Task item =
Only these lines should appear, exactly: the one containing "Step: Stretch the" and every line after it through the end of the material below.

Supplied data =

━━━━━━━━

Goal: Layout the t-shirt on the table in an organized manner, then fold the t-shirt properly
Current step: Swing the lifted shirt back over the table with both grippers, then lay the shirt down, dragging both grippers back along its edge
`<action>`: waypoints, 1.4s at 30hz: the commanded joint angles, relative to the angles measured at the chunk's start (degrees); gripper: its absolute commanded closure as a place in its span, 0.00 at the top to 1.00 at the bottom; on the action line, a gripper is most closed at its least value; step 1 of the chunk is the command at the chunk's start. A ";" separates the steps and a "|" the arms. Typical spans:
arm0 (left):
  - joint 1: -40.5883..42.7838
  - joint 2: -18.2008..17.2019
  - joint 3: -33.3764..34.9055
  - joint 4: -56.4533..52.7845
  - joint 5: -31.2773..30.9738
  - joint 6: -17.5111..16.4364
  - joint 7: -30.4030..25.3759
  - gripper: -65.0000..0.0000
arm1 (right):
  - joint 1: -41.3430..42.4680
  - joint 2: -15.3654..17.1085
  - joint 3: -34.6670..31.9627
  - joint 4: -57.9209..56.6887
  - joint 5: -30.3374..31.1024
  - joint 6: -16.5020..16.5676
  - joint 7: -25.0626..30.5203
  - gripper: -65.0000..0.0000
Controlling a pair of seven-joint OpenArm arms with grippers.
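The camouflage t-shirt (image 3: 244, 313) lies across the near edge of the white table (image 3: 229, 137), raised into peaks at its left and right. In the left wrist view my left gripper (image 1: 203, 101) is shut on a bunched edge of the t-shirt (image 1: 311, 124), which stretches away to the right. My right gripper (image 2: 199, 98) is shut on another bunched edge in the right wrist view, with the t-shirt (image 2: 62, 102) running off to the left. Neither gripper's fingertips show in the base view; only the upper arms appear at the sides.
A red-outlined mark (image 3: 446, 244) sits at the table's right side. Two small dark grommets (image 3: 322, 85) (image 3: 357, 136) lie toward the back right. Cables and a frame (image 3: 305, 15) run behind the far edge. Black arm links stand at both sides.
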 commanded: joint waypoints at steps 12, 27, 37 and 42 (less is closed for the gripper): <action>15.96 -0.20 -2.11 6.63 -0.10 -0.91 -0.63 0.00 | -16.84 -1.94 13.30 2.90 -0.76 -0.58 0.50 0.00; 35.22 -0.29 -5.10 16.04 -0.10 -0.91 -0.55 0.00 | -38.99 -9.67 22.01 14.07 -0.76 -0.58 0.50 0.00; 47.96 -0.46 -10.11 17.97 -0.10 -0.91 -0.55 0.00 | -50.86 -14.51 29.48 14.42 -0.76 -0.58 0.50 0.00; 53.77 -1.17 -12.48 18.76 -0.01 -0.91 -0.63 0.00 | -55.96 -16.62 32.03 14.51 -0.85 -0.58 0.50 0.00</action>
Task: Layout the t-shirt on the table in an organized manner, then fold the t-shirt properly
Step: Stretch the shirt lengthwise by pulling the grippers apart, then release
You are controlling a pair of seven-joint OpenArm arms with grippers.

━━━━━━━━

Response =
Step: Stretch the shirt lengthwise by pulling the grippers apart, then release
You are controlling a pair of seven-joint OpenArm arms with grippers.

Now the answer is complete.